Expert Rev Mol Diagn. 2023 Jan;23(1):53-61. doi: 10.1080/14737159.2023.2168190. Epub 2023 Jan 18.


Introduction: This systematic review was designed to summarize the findings on expression and mutation of BRCA1/2 genes in ovarian cancer (OC) patients, focusing on mutation detection technology and taking clinical decisions for better treatment.

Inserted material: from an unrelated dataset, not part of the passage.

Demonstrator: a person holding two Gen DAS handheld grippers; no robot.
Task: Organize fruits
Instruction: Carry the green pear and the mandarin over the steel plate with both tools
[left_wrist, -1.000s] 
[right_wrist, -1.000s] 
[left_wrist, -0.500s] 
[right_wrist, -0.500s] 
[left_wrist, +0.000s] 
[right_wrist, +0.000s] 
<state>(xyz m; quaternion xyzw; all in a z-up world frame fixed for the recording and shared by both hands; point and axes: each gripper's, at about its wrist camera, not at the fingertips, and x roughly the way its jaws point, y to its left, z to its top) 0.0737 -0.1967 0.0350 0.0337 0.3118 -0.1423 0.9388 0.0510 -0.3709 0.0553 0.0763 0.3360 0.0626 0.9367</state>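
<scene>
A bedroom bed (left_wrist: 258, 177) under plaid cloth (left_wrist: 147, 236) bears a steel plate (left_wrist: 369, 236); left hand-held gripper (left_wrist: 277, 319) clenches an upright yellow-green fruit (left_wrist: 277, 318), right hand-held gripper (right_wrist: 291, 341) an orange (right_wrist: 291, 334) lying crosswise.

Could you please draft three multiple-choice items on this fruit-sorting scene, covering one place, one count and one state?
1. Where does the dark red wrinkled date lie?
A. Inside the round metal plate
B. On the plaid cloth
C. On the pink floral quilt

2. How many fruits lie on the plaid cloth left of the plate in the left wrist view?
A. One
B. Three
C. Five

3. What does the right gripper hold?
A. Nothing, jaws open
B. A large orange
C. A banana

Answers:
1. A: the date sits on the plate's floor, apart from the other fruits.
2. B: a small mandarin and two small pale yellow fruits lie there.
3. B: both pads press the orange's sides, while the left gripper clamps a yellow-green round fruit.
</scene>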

Areas covered: We conducted a systematic review by following the Preferred Reporting Items for Systematic Reviews and Meta-Analyses document selection guidelines for the document selection process and the PICOT standard for developing the keywords to search for. A total of 5729 publications were included, and 50 articles were put into the final screening. The results showed that Next-Generation Sequencing was a breakthrough technology in detecting Breast Cancer 1/2 (BRCA1/2) gene mutations because of its efficacy and affordability. Other technologies are also being applied now for mutation detection. The most prominent associations of BRCA1/2 gene mutations were age, heredity, and family history. Furthermore, mutations of BRCA1/2 could improve survival rate and overall survival. There is no sufficient study available to conclude a systematic analysis for the expression of BRCA1/2 gene in OC.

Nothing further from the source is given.